Cette période de crise est une opportunité formidable d’opérer des changements radicaux dans notre façon de concevoir, développer, fabriquer et soutenir des hélicoptères, et de remettre en cause certains des fondamentaux qui ont guidé notre industrie pendant plus d’un demi-siècle. Porté par un plan de transformation lancé en 2014, Airbus Helicopters s’est donné les moyens d’être à la pointe de cette révolution annoncée.

Révolution industrielle

Le H 160, dernier-né de la gamme Airbus Helicopters, est l’un des meilleurs ambassadeurs de cette révolution engagée. Cet appareil de moyen tonnage, qui doit entrer en service en 2019, amène avec lui un modèle industriel radicalement nouveau pour Airbus Helicopters, et pour l’industrie des voilures tournantes dans son en- semble. L’objectif est simple : réduire nos cycles et spécialiser nos sites de production afin de gagner en qualité et en compétitivité, et inaugurer un schéma industriel qui sera appliqué à tous nos développements futurs.

Développé avec l’aide de bancs d’essais statiques et dynamiques novateurs, le H 160 sera produit sur une chaîne d’assemblage entièrement nouvelle, inspirée de l’industrie automobile et de celle des avions commerciaux. Cette chaîne va révolutionner la façon dont nous fabriquons nos hélicoptères : assemblés, équipés et testés sur leurs sites de production respectifs en Europe, différents modules (fuselage, poutre de queue, éléments dynamiques) convergeront vers Marignane pour y être assemblés en 18 semaines, soit deux fois plus rapidement que les appareils de la génération actuelle. La numérisation complète de nos ateliers – le « digital shopfloor » - permettra quant à elle d’augmenter la qualité de nos produits et piloter plus finement notre activité de production.

Conçu pour être entretenu de façon optimisée, le H 160 est également au cœur de notre stratégie en termes de services et de soutien client : offrant un environnement de maintenance plus simple et numérisé, l’appareil bénéficiera aussi d’une stratégie « big data » de collecte et d’analyse des données enregistrées par l’hélicoptère afin d’améliorer considérablement le diagnostic et la résolution de problèmes, la disponibilité des flottes et ouvrir la voie à de futures logiques de maintenance prédictive.

Saut générationnel

Premier hélicoptère de la « génération H » et ambassadeur de la transformation d’Airbus Helicopters, le H 160 a récemment été confirmé par le ministère de la Défense comme la base du futur programme HIL, visant à remplacer six flottes d’hélicoptères des trois armées par un appareil unique pour remplir un vaste spectre de missions.
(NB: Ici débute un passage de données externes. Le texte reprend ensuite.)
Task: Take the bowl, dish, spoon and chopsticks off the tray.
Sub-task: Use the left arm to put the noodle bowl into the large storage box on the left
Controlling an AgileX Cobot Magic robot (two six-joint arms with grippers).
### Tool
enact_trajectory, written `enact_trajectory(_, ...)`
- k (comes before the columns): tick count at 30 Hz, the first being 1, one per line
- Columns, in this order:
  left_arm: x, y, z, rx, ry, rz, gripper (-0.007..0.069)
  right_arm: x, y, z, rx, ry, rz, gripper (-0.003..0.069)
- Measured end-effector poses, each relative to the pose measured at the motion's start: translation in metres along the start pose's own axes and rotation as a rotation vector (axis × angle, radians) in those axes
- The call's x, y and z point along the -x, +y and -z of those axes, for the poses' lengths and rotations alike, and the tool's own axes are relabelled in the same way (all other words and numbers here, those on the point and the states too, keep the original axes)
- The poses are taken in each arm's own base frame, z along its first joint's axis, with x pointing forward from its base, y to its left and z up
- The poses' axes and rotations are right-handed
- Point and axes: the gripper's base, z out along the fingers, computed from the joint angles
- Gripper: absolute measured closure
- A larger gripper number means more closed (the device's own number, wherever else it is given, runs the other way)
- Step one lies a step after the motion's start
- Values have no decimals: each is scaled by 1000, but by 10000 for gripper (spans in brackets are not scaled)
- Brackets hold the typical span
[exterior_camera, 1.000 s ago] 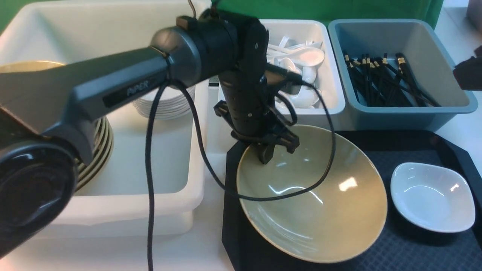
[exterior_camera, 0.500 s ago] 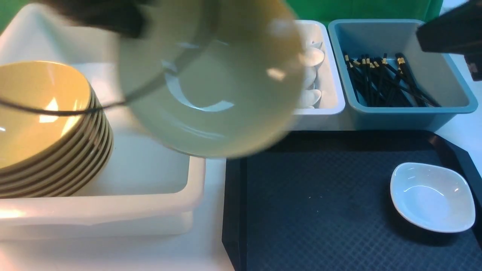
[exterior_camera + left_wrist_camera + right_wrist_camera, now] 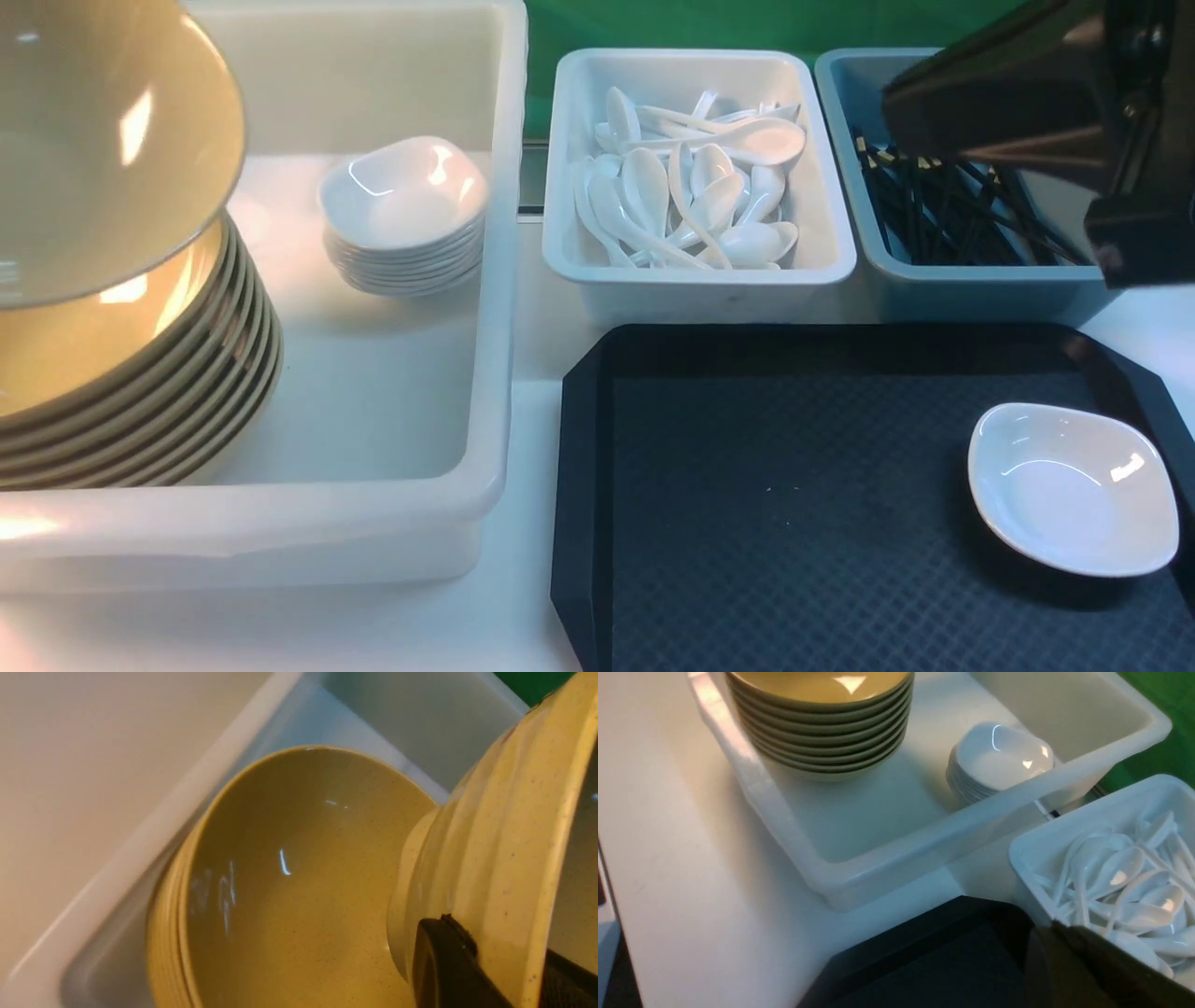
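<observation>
Olive-yellow bowl (image 3: 490, 826) fast in the closed left claw (image 3: 504, 952), above the bowl stack (image 3: 299, 882).

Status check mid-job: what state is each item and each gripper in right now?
bowl: lifted, tilted, above the bowl stack in the white tub.
left gripper: shut on the bowl's rim.
dish: upright, empty, on the tray.
tray: only the dish on its visible part.
right gripper: shut, holding nothing.
</observation>
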Motion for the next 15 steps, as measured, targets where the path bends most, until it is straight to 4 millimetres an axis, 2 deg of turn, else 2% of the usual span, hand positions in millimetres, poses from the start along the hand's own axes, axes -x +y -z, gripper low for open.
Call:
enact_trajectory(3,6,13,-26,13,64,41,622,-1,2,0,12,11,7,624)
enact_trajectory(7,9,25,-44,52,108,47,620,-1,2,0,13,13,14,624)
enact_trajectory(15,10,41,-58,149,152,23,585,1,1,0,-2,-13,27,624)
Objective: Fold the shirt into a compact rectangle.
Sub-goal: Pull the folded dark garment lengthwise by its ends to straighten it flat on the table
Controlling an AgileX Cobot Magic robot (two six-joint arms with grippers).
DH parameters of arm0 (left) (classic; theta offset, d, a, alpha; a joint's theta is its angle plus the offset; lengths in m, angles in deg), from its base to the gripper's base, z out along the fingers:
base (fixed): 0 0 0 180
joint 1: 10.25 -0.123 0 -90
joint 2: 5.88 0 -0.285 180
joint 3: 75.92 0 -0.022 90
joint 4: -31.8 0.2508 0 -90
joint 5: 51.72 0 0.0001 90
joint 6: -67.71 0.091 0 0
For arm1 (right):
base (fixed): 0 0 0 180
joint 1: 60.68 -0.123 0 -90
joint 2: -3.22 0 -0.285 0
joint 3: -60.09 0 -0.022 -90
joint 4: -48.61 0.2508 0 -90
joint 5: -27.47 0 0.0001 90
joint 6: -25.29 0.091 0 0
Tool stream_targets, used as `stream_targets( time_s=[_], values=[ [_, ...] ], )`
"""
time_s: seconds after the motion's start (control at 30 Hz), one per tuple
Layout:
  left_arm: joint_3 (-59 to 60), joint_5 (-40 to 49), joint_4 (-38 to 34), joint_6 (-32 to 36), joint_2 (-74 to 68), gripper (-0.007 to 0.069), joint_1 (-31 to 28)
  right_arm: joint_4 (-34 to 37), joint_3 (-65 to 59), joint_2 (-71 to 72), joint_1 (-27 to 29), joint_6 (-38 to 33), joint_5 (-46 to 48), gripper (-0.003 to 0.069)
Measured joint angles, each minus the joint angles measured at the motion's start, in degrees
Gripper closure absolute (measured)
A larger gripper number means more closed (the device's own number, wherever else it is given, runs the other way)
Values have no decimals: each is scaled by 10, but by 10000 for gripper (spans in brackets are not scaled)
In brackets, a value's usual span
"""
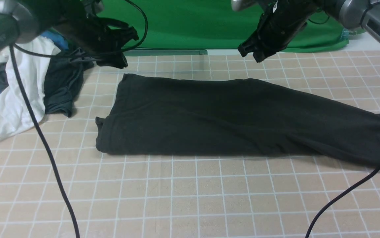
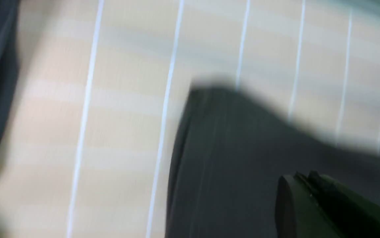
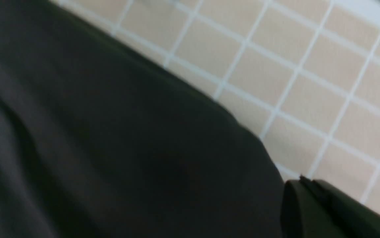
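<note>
The black shirt [image 1: 229, 122] lies folded into a long band across the gridded table, reaching from centre-left to the right edge. My left gripper [image 1: 117, 62] hangs shut and empty just above the band's far left corner, not touching it. My right gripper [image 1: 251, 54] hovers shut and empty above the band's far edge, right of centre. In the left wrist view the shirt [image 2: 236, 158] shows its corner below the closed gripper [image 2: 303, 177]. The right wrist view has the shirt [image 3: 110, 138] and its edge beside the closed gripper [image 3: 303, 181]. Both wrist views are blurred.
A heap of clothes sits at the far left: a white garment [image 1: 15, 96], a dark grey garment [image 1: 61, 86] and a bit of blue. A green backdrop [image 1: 203, 23] closes the rear. Black cables [image 1: 44, 142] hang over the table's front on both sides.
</note>
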Motion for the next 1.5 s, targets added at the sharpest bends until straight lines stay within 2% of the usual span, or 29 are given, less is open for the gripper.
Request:
stream_targets(
  time_s=[0.13,0.2,0.3,0.43,0.47,0.5,0.63,0.77,0.83,0.87,1.07,1.17,1.27,1.33,1.4,1.5],
  values=[
    [-3,125,8,16,30,610,-6,0,0,18,32,0,42,632],
    [3,156,9,25,39,610,-8,-1,0,37,51,10,45,634],
    [36,163,10,26,64,610,-9,-1,-9,64,61,17,44,634],
    [147,167,0,20,121,610,-9,6,-73,120,63,18,44,634],
    [204,169,-8,17,145,610,-9,14,-130,159,61,19,44,634],
    [218,168,-10,17,150,608,-9,14,-138,163,61,19,44,634],
    [306,134,-12,7,175,578,-9,33,-300,261,60,14,35,634],
    [311,108,37,-51,176,461,-9,33,-419,320,63,13,-11,634],
    [311,83,50,-64,176,380,-9,34,-468,347,65,13,-37,634],
    [311,68,51,-68,172,312,-9,35,-491,363,65,13,-48,634],
    [311,23,9,-61,127,67,-9,37,-547,386,65,13,-64,634],
    [311,11,-40,-23,100,3,-9,37,-548,386,65,13,-67,634],
    [309,13,-89,14,81,1,-10,38,-548,387,65,13,-66,634],
    [308,15,-101,24,76,37,-11,38,-548,387,66,13,-53,634],
    [304,19,-101,29,70,127,-13,35,-548,387,66,10,-36,634],
    [304,25,-105,32,65,335,-16,17,-550,389,66,8,-18,634]
  ],
)
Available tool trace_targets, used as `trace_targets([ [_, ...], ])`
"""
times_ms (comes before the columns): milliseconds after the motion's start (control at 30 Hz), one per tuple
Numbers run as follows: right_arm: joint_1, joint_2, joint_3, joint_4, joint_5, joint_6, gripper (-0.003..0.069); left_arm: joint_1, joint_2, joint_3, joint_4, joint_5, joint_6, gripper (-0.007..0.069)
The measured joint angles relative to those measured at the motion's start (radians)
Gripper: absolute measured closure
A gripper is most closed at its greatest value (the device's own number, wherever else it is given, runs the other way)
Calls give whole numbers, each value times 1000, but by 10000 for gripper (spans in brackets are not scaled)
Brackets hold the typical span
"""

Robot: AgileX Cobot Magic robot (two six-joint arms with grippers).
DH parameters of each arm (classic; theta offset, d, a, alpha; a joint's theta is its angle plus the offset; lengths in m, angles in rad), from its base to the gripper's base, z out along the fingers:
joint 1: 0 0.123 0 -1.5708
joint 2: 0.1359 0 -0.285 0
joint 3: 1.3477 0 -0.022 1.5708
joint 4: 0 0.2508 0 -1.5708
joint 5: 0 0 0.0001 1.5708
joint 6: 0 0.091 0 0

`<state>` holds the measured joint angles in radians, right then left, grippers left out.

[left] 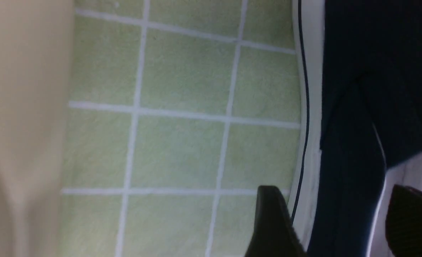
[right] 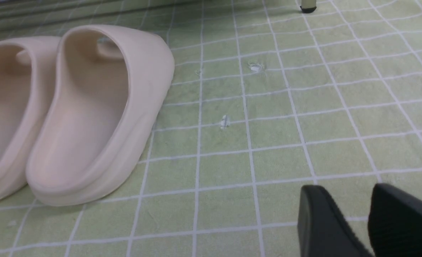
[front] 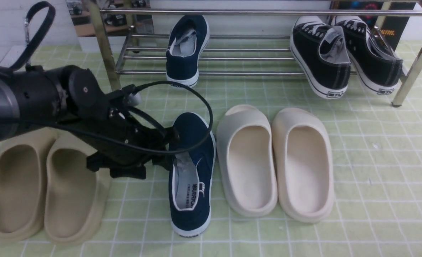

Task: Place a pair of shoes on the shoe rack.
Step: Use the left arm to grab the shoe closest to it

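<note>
**Left gripper [left: 335, 200] straddling the navy shoe's side wall**

Left gripper is standing wide, its jaws spread across one side wall of the navy slip-on shoe [front: 196, 142] on the green checked mat [front: 375, 160]. In the left wrist view one finger [left: 271, 221] is sitting outside the shoe, just beside the white sole. The other finger [left: 410, 221] is reaching down inside the white-trimmed collar. The canvas wall between them is not being squeezed. Whether the outer finger is touching the sole, I cannot tell.

In the front view the left arm [front: 54, 100] is leaning down over the beige slippers [front: 71, 192] toward that shoe. The shoe is lying flat on its sole, toe pointing at the rack and heel toward the camera, with grey paper showing inside. It is sitting between the beige slippers on the robot's left and the cream slippers [front: 248, 160] on its right.

The second navy shoe [front: 187, 50] is resting on the lower rods of the shoe rack [front: 232, 58], toward the left end, toe in and heel at the front rod. The black lace-up sneakers [front: 321, 60] are leaning tilted at the rack's right end.

The right gripper [right: 351, 207] is hovering low over the mat near the cream slippers, jaws parted, with only bare mat showing between them.
</note>
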<state>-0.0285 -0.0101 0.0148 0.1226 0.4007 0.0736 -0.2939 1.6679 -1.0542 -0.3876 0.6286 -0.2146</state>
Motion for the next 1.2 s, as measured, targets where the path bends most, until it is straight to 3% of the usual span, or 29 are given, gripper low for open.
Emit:
trace_targets([
  [200, 0, 0, 0, 0, 0, 0, 420, 0, 61, 0, -139, -16, 132, 240],
  [533, 0, 0, 0, 0, 0, 0, 420, -12, 103, 0, -169, -12, 185, 370],
  [767, 0, 0, 0, 0, 0, 0, 420, -75, 104, 0, -80, -46, 162, 512],
  [833, 0, 0, 0, 0, 0, 0, 420, -82, 104, 0, -25, -53, 118, 613],
  [867, 0, 0, 0, 0, 0, 0, 420, -82, 104, 0, -12, -54, 105, 628],
  [1033, 0, 0, 0, 0, 0, 0, 420, -90, 99, -12, 61, -34, 38, 627],
  [1200, 0, 0, 0, 0, 0, 0, 420, -90, 70, -77, 109, 121, 30, 627],
])
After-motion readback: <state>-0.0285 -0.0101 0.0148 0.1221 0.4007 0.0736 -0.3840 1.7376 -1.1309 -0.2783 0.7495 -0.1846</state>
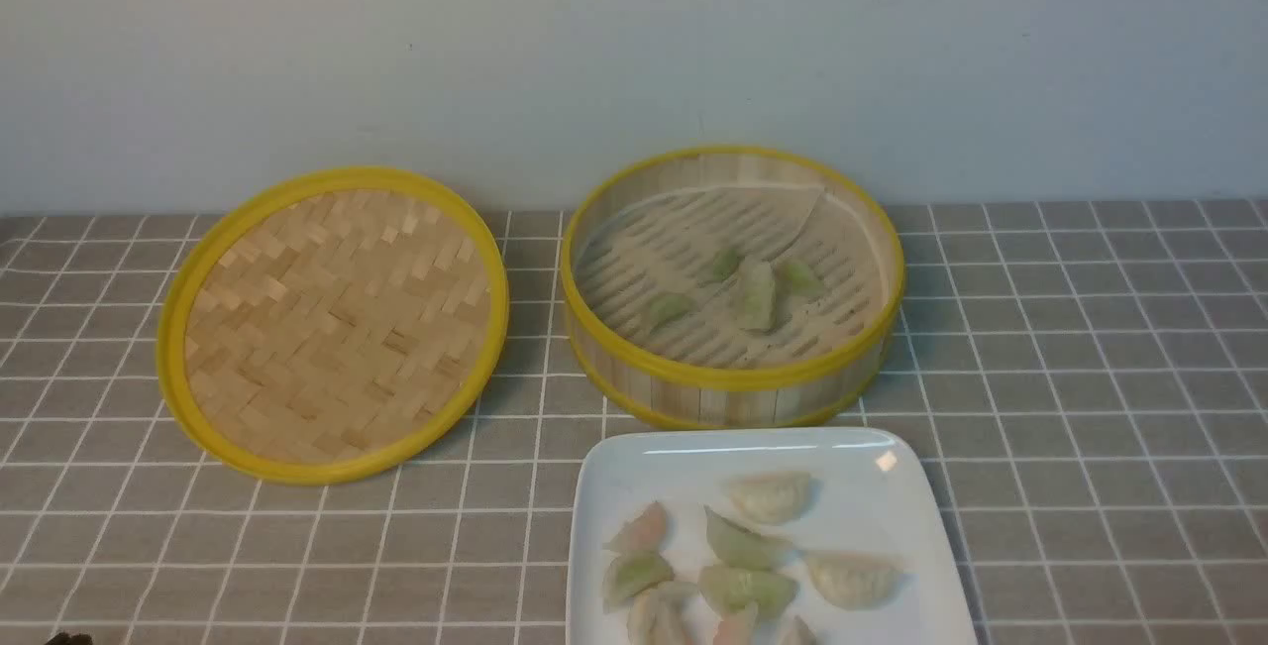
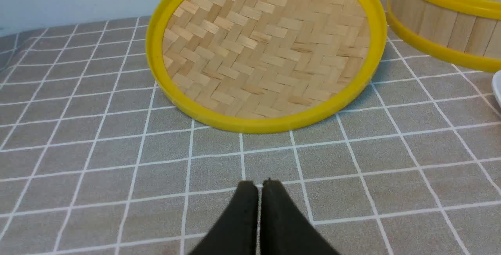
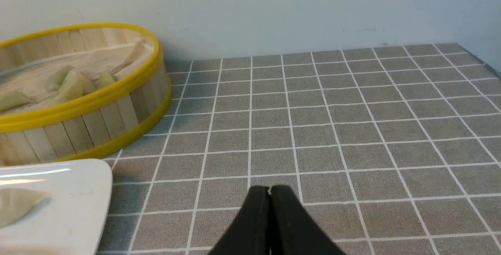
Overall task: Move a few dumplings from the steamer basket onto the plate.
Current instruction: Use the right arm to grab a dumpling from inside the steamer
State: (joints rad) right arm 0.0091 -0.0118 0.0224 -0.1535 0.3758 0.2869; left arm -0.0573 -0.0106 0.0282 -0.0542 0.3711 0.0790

Plutôt qu’un développement spécifique, c’est donc sur une machine certifiée aux standards EASA et conçue avec de fortes exigences de réduction des coûts pour les opérateurs civils que s’appuieront les forces – par ailleurs associées au développement du H 160 très en amont – pour développer leur nouvel outil d’entraînement et de combat. Un autre changement de paradigme dans la façon de concevoir l’hélicoptère militaire et la relation client-fournisseur.

Près de soixante ans après le premier vol de sa vénérable héritière, qu’il sera amené à remplacer dans l’armée de Terre, le H 160 devrait donc venir succéder à six flottes d’hélicoptères – Gazelle compris – au cours de la prochaine décennie, pour rester en service au-delà de 2050. Amenant avec lui plus d’un demi-siècle d’innovation et d’excellence, le dernier-né de l’indus- trie européenne de l’hélicoptère reste fidèle aux valeurs qui avaient présidé à la conception de son illustre ancêtre. Mais il porte également dans son ADN les mutations d’une entreprise qui a dû s’adapter pour maintenir son leadership et sa résilience au tournant du millénaire, face à une compétition farouche et un marché en rapide évolution. Un gage de réussite pour les 50 ans à venir !

    
Guillaume Faury, ICA Président directeur général d’Airbus Helicopters
Guillaume Faury (X, Supaéro) a débuté sa carrière professionnelle à la DGA, chargé des activités d'essais en vol du Tigre, avant d’occuper de 1998 à 2008 diverses fonctions au sein d’Airbus Helicopters. De 2009 à 2013, il est Directeur Exécutif de la Recherche et du Développement de Peugeot SA. Il est Président d’Airbus Helicopters depuis mai 2013.